[Items listed in a dataset]
════════════════════

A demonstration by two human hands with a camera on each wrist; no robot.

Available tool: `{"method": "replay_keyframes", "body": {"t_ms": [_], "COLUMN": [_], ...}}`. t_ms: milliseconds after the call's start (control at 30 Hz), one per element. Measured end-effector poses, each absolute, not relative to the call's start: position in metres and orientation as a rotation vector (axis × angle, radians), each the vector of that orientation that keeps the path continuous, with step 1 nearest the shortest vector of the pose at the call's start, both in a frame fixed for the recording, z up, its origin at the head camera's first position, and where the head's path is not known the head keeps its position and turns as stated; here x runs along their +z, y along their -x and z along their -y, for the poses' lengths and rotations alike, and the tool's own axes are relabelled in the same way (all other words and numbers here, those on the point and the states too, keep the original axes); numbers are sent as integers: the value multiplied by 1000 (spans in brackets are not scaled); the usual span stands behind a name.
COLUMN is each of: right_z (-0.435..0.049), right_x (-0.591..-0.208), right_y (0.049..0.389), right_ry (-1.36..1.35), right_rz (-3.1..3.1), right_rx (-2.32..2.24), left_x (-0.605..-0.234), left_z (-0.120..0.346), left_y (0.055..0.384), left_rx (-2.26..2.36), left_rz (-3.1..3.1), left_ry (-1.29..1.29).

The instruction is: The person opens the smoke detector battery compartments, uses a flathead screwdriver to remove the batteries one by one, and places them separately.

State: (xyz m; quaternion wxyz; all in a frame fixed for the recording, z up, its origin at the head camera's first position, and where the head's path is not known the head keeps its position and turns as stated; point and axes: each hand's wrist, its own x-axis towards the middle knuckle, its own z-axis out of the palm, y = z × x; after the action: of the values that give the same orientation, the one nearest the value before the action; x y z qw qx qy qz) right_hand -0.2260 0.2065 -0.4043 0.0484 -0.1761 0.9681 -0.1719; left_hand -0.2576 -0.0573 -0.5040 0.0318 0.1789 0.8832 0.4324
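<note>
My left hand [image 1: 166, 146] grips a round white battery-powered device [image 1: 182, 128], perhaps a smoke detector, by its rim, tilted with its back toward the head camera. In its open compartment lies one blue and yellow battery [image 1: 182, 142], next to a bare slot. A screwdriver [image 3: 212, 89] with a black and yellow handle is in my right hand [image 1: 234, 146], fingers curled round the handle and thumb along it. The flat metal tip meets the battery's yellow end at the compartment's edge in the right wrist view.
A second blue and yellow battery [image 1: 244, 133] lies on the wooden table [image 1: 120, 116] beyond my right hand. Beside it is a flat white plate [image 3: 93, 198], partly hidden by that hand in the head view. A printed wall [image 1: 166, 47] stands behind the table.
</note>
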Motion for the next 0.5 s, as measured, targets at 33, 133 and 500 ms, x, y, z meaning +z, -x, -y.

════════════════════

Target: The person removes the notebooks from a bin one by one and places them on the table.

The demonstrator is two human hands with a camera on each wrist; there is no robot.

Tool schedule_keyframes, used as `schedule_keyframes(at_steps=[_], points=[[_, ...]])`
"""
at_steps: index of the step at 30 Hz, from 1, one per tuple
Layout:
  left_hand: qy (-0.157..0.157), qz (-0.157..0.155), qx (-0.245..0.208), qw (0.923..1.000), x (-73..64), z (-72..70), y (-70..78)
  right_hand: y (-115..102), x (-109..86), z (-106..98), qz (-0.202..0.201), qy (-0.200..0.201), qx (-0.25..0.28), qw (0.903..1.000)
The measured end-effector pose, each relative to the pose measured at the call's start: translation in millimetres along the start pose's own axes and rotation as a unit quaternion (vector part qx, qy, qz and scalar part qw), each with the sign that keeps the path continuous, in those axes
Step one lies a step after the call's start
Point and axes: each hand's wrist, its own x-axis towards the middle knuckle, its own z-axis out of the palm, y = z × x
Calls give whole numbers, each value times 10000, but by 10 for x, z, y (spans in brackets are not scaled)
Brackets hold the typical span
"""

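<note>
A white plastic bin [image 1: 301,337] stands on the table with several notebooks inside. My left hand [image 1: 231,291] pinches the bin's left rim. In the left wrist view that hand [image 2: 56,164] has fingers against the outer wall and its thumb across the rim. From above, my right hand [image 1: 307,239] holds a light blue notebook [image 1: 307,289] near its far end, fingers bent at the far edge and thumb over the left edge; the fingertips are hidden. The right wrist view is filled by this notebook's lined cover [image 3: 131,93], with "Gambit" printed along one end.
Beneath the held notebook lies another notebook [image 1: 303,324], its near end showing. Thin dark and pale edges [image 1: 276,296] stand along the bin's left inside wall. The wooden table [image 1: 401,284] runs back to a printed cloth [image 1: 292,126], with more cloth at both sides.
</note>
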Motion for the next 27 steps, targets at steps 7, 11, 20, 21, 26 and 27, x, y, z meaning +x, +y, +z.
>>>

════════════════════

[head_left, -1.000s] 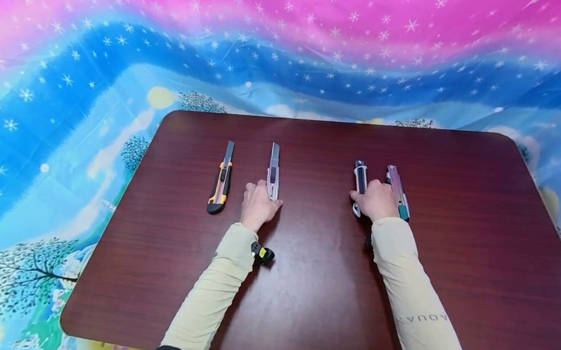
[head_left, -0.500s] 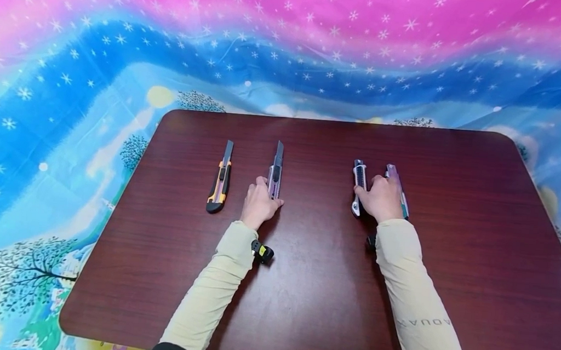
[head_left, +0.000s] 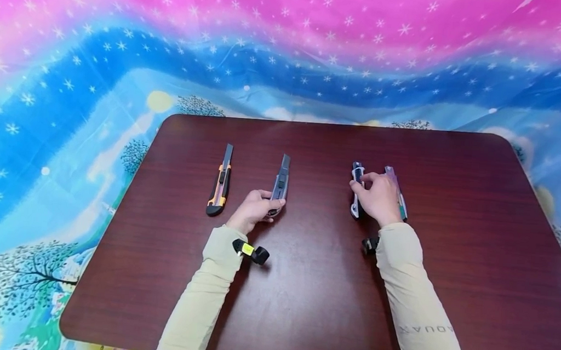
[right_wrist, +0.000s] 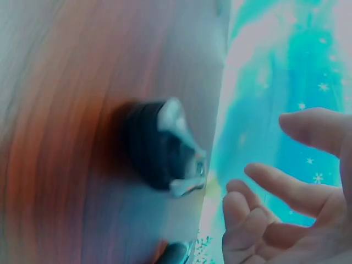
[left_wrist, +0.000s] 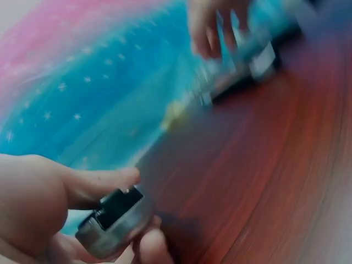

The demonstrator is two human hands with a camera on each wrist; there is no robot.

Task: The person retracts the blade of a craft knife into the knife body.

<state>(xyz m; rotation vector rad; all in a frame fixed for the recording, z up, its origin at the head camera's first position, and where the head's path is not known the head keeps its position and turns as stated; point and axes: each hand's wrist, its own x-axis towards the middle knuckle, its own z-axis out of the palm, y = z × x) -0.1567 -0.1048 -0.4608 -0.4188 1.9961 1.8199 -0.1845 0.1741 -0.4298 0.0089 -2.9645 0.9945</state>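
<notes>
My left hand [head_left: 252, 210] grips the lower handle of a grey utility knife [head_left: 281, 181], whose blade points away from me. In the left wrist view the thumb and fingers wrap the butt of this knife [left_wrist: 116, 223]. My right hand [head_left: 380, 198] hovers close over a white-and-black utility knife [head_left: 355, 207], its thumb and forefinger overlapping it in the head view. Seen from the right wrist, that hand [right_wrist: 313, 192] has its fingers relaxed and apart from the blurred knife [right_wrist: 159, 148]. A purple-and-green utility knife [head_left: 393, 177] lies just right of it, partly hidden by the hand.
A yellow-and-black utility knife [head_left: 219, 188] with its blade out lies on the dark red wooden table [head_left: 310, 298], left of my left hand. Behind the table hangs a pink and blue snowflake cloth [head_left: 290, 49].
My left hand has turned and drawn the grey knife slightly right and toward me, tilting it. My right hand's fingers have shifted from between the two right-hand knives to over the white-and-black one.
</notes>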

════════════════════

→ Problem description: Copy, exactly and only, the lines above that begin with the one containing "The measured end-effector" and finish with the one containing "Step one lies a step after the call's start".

→ Exercise output:
The measured end-effector pose, each relative to the pose measured at the call's start: translation in millimetres along the start pose's own axes and rotation as a unit quaternion (vector part qx, qy, qz and scalar part qw), each with the sign that keeps the path continuous, in those axes
Step one lies a step after the call's start

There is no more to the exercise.